> **Problem to work on**
Please set down the entire listing exactly.
************
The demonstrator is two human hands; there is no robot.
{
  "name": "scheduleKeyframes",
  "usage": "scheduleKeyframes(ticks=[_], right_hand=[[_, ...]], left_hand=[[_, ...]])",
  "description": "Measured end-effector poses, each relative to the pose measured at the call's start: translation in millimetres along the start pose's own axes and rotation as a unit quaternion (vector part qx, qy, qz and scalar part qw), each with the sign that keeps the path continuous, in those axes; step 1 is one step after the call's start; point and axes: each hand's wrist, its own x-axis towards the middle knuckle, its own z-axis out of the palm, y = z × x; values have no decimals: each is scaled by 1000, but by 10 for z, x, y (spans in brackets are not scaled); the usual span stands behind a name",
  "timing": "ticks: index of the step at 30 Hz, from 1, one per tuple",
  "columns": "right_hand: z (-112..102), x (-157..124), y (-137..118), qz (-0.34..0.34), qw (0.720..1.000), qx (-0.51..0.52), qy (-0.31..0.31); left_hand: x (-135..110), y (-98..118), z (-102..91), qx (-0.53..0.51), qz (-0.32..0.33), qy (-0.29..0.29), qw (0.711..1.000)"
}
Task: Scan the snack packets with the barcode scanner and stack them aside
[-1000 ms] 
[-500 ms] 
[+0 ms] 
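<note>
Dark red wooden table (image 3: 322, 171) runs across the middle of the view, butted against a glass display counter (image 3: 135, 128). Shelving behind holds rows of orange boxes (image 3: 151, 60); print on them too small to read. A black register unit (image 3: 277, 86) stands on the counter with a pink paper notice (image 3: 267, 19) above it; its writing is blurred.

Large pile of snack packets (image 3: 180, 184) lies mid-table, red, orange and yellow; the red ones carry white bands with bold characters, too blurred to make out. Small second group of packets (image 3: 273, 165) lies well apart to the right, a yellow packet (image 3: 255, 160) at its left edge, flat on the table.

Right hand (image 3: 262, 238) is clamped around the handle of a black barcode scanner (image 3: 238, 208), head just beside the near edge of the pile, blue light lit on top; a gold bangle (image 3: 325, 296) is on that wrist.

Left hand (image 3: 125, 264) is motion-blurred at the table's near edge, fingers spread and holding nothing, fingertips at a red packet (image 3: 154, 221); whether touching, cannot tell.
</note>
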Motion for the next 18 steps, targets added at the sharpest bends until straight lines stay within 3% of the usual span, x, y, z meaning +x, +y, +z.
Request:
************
> **Task solution**
The demonstrator is two human hands; there is no robot.
{
  "name": "scheduleKeyframes",
  "usage": "scheduleKeyframes(ticks=[_], right_hand=[[_, ...]], left_hand=[[_, ...]])",
  "description": "Measured end-effector poses, each relative to the pose measured at the call's start: translation in millimetres along the start pose's own axes and rotation as a unit quaternion (vector part qx, qy, qz and scalar part qw), each with the sign that keeps the path continuous, in those axes; step 1 is one step after the call's start; point and axes: each hand's wrist, its own x-axis towards the middle knuckle, its own z-axis out of the palm, y = z × x; values have no decimals: each is scaled by 1000, but by 10 for z, x, y (spans in brackets are not scaled); the usual span stands behind a name",
  "timing": "ticks: index of the step at 30 Hz, from 1, one per tuple",
  "columns": "right_hand: z (-112..102), x (-157..124), y (-137..118), qz (-0.34..0.34), qw (0.720..1.000), qx (-0.51..0.52), qy (-0.31..0.31); left_hand: x (-135..110), y (-98..118), z (-102..91), qx (-0.53..0.51), qz (-0.32..0.33), qy (-0.29..0.29), qw (0.711..1.000)"
}
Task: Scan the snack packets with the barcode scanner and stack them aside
[-1000 ms] 
[-500 ms] 
[+0 ms] 
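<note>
Dark red wooden table (image 3: 322, 171) runs across the middle of the view, butted against a glass display counter (image 3: 135, 128). Shelving behind holds rows of orange boxes (image 3: 151, 60); print on them too small to read. A black register unit (image 3: 277, 86) stands on the counter with a pink paper notice (image 3: 267, 19) above it; its writing is blurred.

Large pile of snack packets (image 3: 180, 184) lies mid-table, red, orange and yellow; the red ones carry white bands with bold characters, too blurred to make out. Small second group of packets (image 3: 273, 165) lies well apart to the right, a yellow packet (image 3: 255, 160) at its left edge, flat on the table.

Right hand (image 3: 262, 238) is clamped around the handle of a black barcode scanner (image 3: 238, 208), head just beside the near edge of the pile, blue light lit on top; a gold bangle (image 3: 325, 296) is on that wrist.

Left hand (image 3: 125, 264) is motion-blurred at the table's near edge, fingers spread and holding nothing, fingertips at a red packet (image 3: 154, 221); whether touching, cannot tell.
</note>
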Motion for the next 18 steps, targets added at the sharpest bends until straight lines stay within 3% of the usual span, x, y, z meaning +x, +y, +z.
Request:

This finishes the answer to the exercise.